Ophthalmology, 2009; 116 (12) doi:10.1016/j.ophtha.2009.05.031
Affiliation: Brigham and Women's Hospital, Boston, MA, United States
Abstract: OBJECTIVE: To test whether alternate-day low-dose aspirin affects incidence of age-related macular degeneration (AMD) in a large-scale randomized trial of women.
DESIGN: Randomized, double-masked, placebo-controlled trial.
PARTICIPANTS: Thirty-nine thousand eight hundred seventy-six healthy female health professionals aged 45 years or older.
INTERVENTION: Participants were assigned randomly to receive either 100 mg aspirin on alternate days or placebo and were followed up for the presence of AMD for an average of 10 years.

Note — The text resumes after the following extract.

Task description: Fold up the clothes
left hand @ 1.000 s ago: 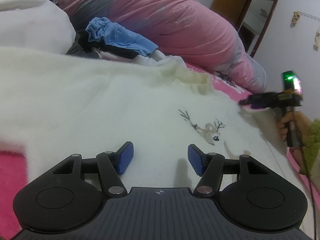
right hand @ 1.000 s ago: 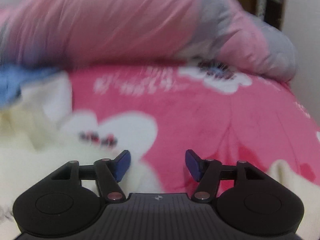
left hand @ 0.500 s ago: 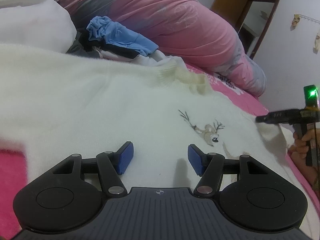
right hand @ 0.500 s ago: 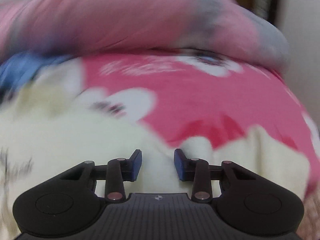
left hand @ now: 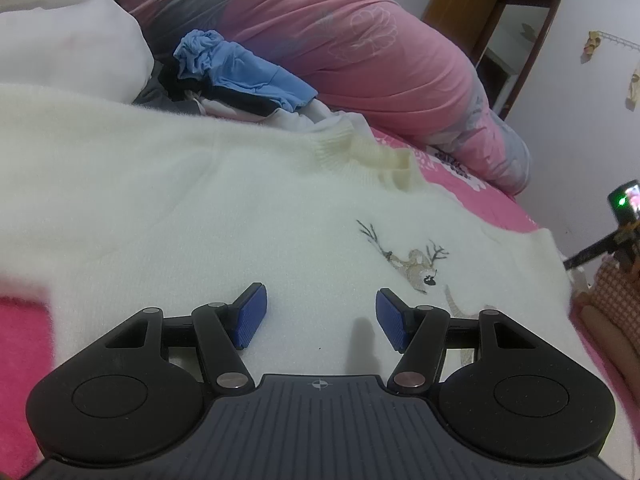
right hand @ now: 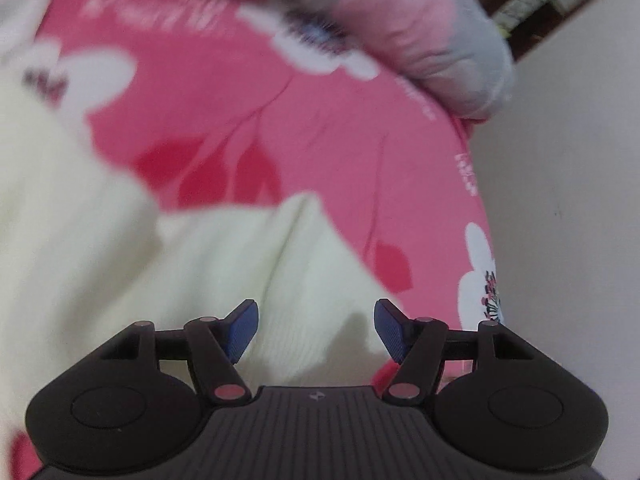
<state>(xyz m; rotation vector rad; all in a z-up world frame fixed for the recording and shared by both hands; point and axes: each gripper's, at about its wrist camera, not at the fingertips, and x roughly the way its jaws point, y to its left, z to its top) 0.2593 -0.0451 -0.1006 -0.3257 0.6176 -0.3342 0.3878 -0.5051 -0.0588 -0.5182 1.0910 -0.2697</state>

MAIN OUTCOME MEASURES: Incident AMD responsible for a reduction in best-corrected visual acuity to 20/30 or worse based on self-report confirmed by medical record review.
RESULTS: After 10 years of treatment and follow-up, there were 111 cases of AMD in the aspirin group and 134 cases in the placebo group (hazard ratio, 0.82; 95% confidence interval, 0.64-1.06).
CONCLUSIONS: In a large-scale randomized trial of female health professionals with 10 years of treatment and follow-up, low-dose aspirin had no large beneficial or harmful effect on risk of AMD.